Exercise details: Please say how many lines in the records contain the word "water", giving only the number.

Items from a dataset
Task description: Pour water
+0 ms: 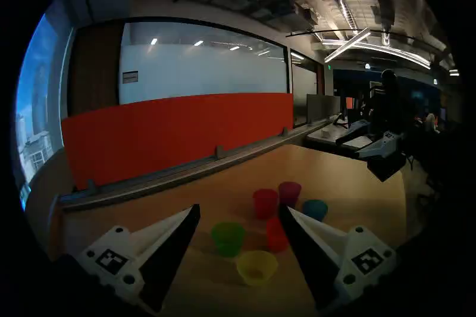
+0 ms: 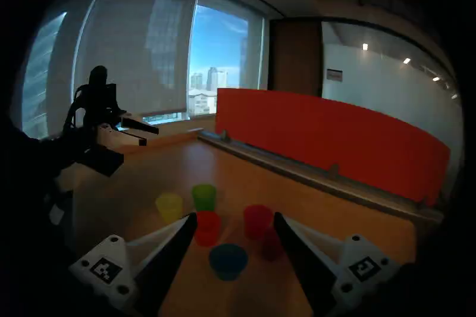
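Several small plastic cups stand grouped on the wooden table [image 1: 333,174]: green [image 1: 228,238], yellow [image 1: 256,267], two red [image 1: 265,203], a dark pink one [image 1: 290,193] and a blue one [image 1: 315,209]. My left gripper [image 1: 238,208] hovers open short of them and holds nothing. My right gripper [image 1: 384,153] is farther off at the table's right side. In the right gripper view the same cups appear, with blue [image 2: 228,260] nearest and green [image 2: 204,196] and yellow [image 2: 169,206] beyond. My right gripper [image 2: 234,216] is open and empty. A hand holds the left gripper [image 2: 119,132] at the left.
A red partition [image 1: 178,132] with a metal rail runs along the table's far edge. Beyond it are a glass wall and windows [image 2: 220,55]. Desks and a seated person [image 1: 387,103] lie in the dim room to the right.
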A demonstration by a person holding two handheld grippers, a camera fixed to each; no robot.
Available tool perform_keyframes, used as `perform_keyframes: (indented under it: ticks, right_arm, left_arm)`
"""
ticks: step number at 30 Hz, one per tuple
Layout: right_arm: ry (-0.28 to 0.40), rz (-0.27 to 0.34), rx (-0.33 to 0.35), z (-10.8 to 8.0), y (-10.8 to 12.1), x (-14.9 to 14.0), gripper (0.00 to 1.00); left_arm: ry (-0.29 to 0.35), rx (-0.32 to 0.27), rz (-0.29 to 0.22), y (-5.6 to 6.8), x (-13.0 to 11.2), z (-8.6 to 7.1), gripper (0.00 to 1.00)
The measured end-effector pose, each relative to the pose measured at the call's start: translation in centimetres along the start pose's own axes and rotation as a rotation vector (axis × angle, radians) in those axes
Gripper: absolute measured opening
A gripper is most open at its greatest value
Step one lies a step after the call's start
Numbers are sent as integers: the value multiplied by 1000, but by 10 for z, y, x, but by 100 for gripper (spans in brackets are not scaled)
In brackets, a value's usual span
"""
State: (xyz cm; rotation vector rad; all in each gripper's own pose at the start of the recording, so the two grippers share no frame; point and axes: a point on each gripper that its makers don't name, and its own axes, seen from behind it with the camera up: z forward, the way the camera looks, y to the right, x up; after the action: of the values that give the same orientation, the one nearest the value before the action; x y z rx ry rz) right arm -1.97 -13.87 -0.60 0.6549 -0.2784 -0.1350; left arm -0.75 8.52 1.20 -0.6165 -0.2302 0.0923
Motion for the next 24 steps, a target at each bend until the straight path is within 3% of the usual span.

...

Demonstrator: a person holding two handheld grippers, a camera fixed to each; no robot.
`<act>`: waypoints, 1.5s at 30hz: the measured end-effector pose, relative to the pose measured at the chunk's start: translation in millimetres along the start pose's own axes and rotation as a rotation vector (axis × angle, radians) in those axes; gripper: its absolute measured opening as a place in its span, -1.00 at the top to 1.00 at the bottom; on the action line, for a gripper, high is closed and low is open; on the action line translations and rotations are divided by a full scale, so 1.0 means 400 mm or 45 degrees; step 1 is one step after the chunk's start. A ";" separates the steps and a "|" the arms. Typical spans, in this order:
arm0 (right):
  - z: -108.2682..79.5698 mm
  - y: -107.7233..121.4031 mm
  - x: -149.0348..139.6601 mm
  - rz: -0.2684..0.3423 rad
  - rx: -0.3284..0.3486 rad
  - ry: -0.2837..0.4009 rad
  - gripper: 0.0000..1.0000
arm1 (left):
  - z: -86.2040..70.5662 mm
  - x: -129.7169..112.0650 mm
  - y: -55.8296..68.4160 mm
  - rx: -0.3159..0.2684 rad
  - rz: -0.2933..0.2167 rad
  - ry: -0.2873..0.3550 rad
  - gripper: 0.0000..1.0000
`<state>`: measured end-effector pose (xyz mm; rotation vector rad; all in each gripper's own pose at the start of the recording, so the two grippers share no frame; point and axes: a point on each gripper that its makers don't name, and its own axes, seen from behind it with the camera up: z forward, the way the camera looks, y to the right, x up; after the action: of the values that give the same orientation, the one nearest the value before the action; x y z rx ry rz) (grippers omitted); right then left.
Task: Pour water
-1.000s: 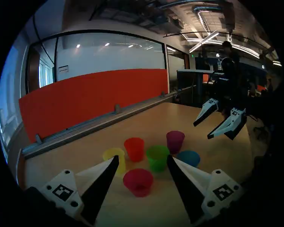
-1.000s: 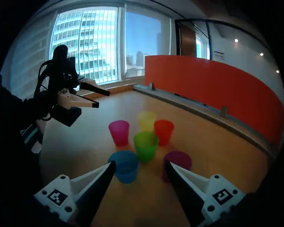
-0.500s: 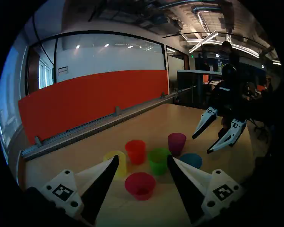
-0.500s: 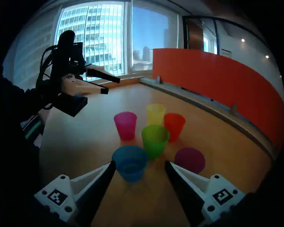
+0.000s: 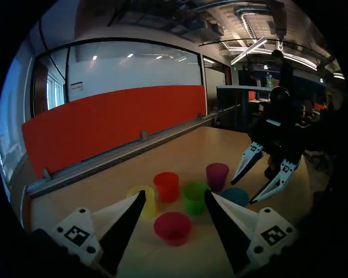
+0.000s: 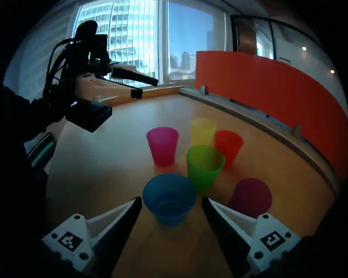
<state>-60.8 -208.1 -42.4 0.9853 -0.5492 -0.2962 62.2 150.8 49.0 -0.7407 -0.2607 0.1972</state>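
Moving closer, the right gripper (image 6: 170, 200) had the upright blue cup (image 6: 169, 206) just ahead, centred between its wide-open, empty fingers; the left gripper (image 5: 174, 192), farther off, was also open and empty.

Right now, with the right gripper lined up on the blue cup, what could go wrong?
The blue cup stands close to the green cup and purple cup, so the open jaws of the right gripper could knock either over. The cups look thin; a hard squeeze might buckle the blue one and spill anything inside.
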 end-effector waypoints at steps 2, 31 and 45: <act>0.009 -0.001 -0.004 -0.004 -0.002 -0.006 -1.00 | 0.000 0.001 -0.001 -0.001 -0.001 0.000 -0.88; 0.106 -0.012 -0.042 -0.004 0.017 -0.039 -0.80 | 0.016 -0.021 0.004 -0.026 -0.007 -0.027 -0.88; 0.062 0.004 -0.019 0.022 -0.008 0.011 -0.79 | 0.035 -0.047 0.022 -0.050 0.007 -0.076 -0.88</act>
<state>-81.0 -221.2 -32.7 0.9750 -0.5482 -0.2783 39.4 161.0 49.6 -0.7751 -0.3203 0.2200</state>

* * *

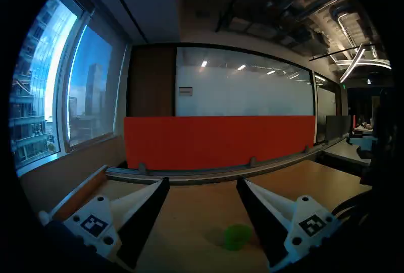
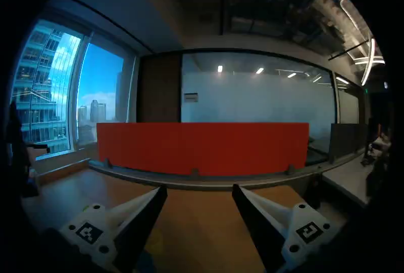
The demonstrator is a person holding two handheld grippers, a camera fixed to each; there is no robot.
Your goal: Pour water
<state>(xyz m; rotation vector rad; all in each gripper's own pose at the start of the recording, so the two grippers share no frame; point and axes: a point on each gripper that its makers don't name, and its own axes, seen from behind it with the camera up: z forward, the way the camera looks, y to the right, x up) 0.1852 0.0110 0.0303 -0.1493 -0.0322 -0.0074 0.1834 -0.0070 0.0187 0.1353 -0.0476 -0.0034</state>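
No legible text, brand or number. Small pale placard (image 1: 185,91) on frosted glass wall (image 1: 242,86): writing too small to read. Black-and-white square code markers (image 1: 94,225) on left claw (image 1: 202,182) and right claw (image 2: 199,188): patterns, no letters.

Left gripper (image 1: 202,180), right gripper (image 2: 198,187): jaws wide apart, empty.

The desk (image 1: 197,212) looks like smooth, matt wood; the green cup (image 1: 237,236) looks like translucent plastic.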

Your response: 3